When you’re widowed, the way I was in 2010, eventually the immediate grief fades. You still find yourself regularly ambushed by memories of your partner, but you start to establish new rhythms and patterns.
The trouble is, these new rhythms and patterns are not nearly as satisfying as the ones you used to have. In particular:
- No one is around with whom to share the jokes heard during the day, the observations or news, or to talk about a new book.
- After an event, you have no one to discuss what happened, what other people said, or what meanings or motivations might be behind them.
- Cooking for one hardly seems worthwhile, and too many nights of takeout soon becomes pathetic.
- At first, not having someone who needs to know your schedule is like being on vacation. However, after a while, it simply emphasizes that you’re on your own.
- If you don’t do a chore, it doesn’t get done. Moreover, when you do get around to a chore you’ve been putting off, there isn’t anyone to share it with to make it less dreary.
- You find yourself dreading social events, because they end with you returning to an empty home.

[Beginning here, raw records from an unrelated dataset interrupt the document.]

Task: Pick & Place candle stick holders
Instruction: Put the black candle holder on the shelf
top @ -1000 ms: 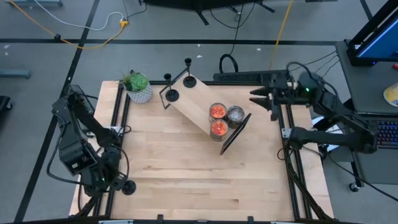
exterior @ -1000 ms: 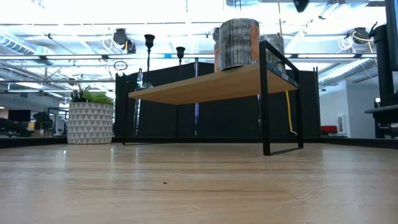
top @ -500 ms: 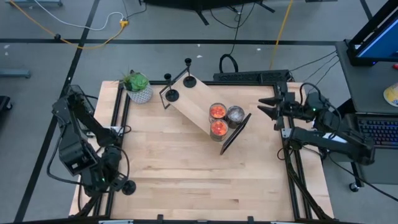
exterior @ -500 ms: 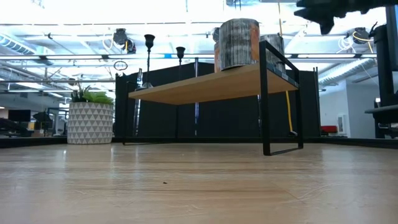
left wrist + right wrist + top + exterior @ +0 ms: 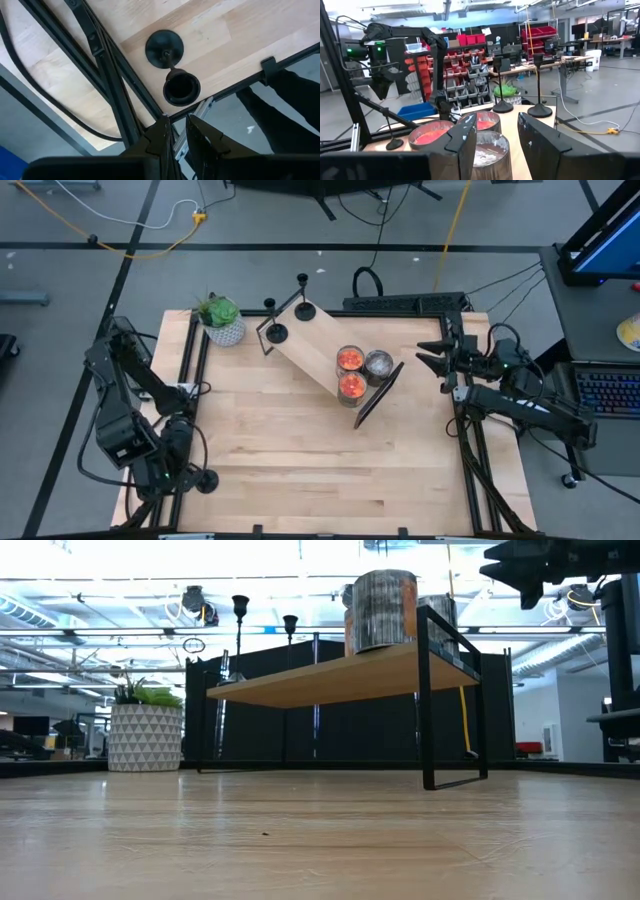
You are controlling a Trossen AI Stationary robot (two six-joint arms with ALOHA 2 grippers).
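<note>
One black candle stick holder (image 5: 207, 478) stands on its round base at the table's near left corner. In the left wrist view its base (image 5: 165, 47) and cup (image 5: 181, 89) show. My left gripper (image 5: 176, 125) is shut just short of it, touching nothing. Two more holders (image 5: 276, 333) (image 5: 305, 310) stand on the far left end of a wooden shelf (image 5: 318, 345). They also show in the low view (image 5: 240, 610) (image 5: 290, 622). My right gripper (image 5: 425, 352) hangs open and empty in the air at the table's right edge, fingers toward the shelf.
Three candle jars (image 5: 350, 358) (image 5: 378, 363) (image 5: 352, 384) stand on the shelf's right end, close before my right gripper (image 5: 495, 135). A potted plant (image 5: 222, 320) stands at the far left corner. Bare wood lies across the table's near half (image 5: 330, 460).
My right gripper has come down and gone a little toward the table's near edge, staying open. The holders and the shelf have kept still.
</note>
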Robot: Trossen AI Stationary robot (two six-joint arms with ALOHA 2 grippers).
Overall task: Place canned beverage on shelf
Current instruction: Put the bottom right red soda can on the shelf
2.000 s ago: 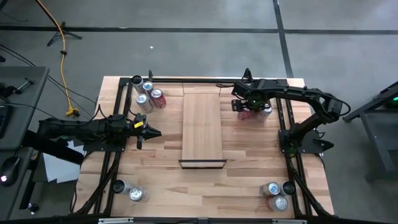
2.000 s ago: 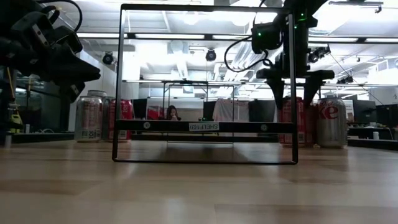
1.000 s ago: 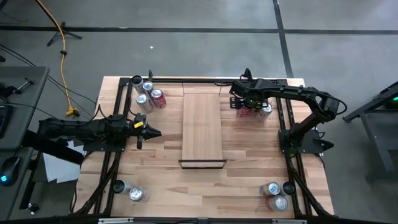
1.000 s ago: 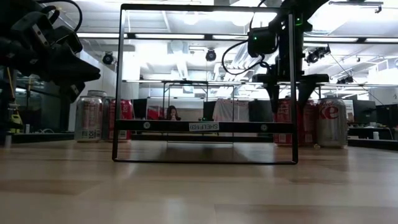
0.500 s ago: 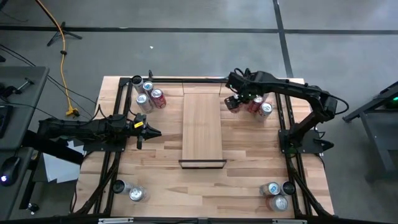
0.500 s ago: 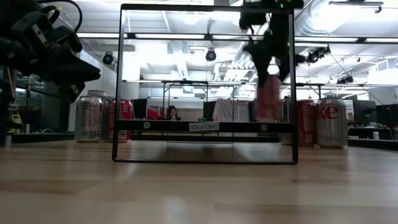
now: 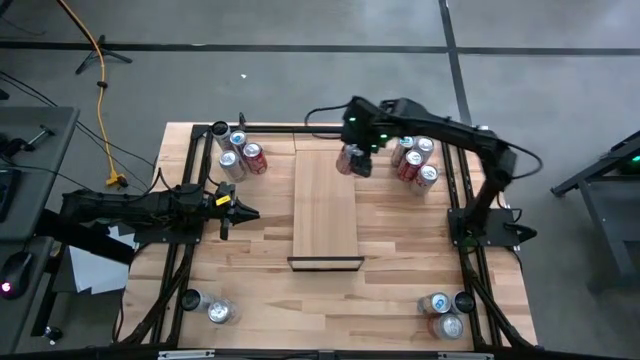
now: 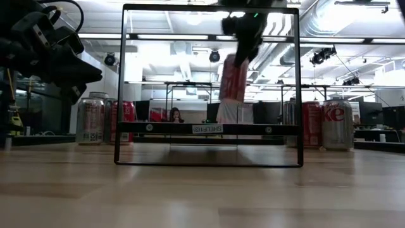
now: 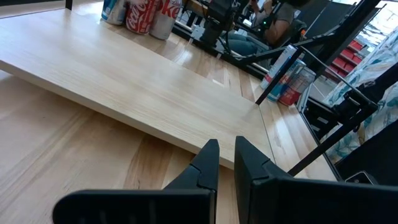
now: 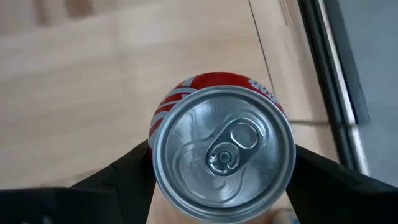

- When you hear a car outside, you have to keep reminding yourself that it isn’t your partner’s.
- You have no one to buy gifts for or to celebrate anniversaries with.
- At night, the bed seems far too large – and, in winter, too cold.
- Planning a future for one is a necessity at twenty. Add a few more decades, and it only seems pointless.
- People keep expecting you to start a new relationship when you are not even sure that you want one.
If you have never had a long-term relationship, or current one is unsatisfying, some of these points might be puzzling. After all, isn’t what freedom from obligation what everyone wants? But obligations are what relationships are all about. You can miss them more than you might imagine – especially when you’ve cheerfully fulfilled them for years and they suddenly disappear from your life.